Para o antigo médico, há uma diferença cultural, para o bem e para o mal. Ressalva que os EUA são um país ótimo para quem é novo, tornando-se depois impiedoso. Portugal, esse, é distinto, mais latino. “Aqui há mais a cultura de beber uns copos, da amizade. São todos iguais, para que é que alguém se há-de diferenciar, o mediano é que é bem visto... É uma atitude completamente diferente, que me faz confusão. Sou muito mais competitivo, penso que as pessoas se diferenciam sendo melhores pela contribuição para a sociedade. Seja no que for, naquilo que tiver jeito. Se for carpinteiro é carpinteiro”.
E na Medicina, vem aí mais algum Cunha-Vaz? “Vem aí gente nova com imensa capacidade, mesmo na Oftalmologia. É uma das coisas de que me orgulho, de quando fui diretor do Serviço, ele ter crescido, ter-se tornado uma referência nacional e europeia”. Contudo, para si, o importante é que “a pessoa tem, de alguma maneira, de sentir aquilo que o satisfaz e que gosta de fazer, que o faz acordar de manhã bem e contente para ir trabalhar.

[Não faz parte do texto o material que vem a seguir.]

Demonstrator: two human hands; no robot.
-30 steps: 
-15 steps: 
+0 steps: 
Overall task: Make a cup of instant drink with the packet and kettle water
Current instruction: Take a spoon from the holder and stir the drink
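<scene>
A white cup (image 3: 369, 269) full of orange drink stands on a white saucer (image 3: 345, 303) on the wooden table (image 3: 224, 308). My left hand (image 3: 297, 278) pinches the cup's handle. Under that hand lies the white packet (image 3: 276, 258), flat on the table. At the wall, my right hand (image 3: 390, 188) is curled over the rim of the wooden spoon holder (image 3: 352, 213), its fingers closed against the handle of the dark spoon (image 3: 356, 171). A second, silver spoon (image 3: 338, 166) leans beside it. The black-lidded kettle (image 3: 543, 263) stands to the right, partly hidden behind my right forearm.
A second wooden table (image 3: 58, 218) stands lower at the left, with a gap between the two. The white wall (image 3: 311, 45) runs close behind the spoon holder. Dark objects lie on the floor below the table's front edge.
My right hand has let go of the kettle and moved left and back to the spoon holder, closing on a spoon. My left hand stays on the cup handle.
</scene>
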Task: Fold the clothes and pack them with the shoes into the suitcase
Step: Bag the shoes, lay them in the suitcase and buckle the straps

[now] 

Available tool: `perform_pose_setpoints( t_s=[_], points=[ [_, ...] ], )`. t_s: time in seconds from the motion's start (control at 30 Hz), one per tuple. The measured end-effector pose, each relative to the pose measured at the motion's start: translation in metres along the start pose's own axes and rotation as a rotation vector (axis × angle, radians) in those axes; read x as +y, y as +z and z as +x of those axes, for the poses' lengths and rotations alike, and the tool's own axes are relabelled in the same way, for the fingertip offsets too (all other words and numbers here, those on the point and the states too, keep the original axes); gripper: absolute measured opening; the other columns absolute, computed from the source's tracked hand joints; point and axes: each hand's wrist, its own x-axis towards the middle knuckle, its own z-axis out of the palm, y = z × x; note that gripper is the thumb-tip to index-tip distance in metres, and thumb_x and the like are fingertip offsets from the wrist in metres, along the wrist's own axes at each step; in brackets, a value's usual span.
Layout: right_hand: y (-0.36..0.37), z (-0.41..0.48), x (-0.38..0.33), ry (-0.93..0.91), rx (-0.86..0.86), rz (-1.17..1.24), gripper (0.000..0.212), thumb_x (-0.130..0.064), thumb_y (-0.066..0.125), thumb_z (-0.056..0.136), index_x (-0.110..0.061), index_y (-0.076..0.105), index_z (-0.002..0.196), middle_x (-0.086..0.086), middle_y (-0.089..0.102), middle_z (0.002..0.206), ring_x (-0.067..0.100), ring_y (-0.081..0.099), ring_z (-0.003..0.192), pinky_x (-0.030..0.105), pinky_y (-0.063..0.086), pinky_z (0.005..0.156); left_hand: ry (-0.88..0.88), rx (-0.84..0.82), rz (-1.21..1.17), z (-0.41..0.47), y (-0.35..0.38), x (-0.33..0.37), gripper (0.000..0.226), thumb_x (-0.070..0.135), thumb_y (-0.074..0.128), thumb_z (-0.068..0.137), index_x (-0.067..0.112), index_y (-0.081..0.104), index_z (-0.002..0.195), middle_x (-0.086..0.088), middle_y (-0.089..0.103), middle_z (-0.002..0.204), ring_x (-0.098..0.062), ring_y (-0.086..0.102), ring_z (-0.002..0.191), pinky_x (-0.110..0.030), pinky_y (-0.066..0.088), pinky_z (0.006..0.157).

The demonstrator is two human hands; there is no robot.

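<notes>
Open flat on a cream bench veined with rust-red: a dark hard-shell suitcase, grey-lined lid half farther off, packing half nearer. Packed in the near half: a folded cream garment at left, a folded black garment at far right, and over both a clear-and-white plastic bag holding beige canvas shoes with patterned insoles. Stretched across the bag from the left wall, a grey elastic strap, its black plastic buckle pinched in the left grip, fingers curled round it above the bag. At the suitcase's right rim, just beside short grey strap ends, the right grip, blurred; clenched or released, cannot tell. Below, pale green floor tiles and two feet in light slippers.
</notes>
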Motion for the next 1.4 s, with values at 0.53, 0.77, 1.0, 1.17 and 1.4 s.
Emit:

Esse é que é o grande desafio da vida”. Relembra o pai, como um exemplo. “Não é preciso ter publicações... Ele era um esplêndido cirurgião, diferente de mim. Teve quatro ou cinco publicações, eu tenho 500. O que é que isso significa? Absolutamente nada. São coisas diferentes”, sublinha.
Costuma-se dizer que a idade é um posto. É-o, igualmente, para Cunha-Vaz. Mas não é, nunca, impedimento. “Continuo a levantar-me a meio da noite para escrever notas. Dantes costumava dizer que as ideias que tinha eram sempre num banho quente à noite. Agora, começa a ser às três da manhã, deitado na cama. Acordo de repente com uma ideia”. Não deixou a investigação e a publicação de artigos científicos, e os últimos anos têm sido prolíficos. “Também é mau porque ainda continuo demasiado focado. A minha mulher queixa-se que eu devia ter mais tempo para a família e menos preocupações”, reconhece, apesar de também poder ser isso que lhe permite manter a jovialidade.
Pergunto-lhe o que ainda lhe falta fazer a nível profissional. A resposta tem o seu quê de inesperado. “A primeira coisa que me ocorreu foi preparar-me para a morte [risos]”. Returco se já pensou nisso. “Procuro não pensar, é demasiado. Penso que não ganho nada com isso, sou pragmático e prático”, devolve-me. “Neste momento estou numa fase de transição, gostaria de deixar a casa arrumada. Deixar a instituição a que dediquei 25 anos da minha vida bem orientada, com a certeza que as pessoas podem continuar a trabalhar aqui”. Quer continuar a investigar, a ter ideias. A acordar às três da manhã, mesmo que Teresa Maria se queixe que continua demasiado ligado. ‘Driven’.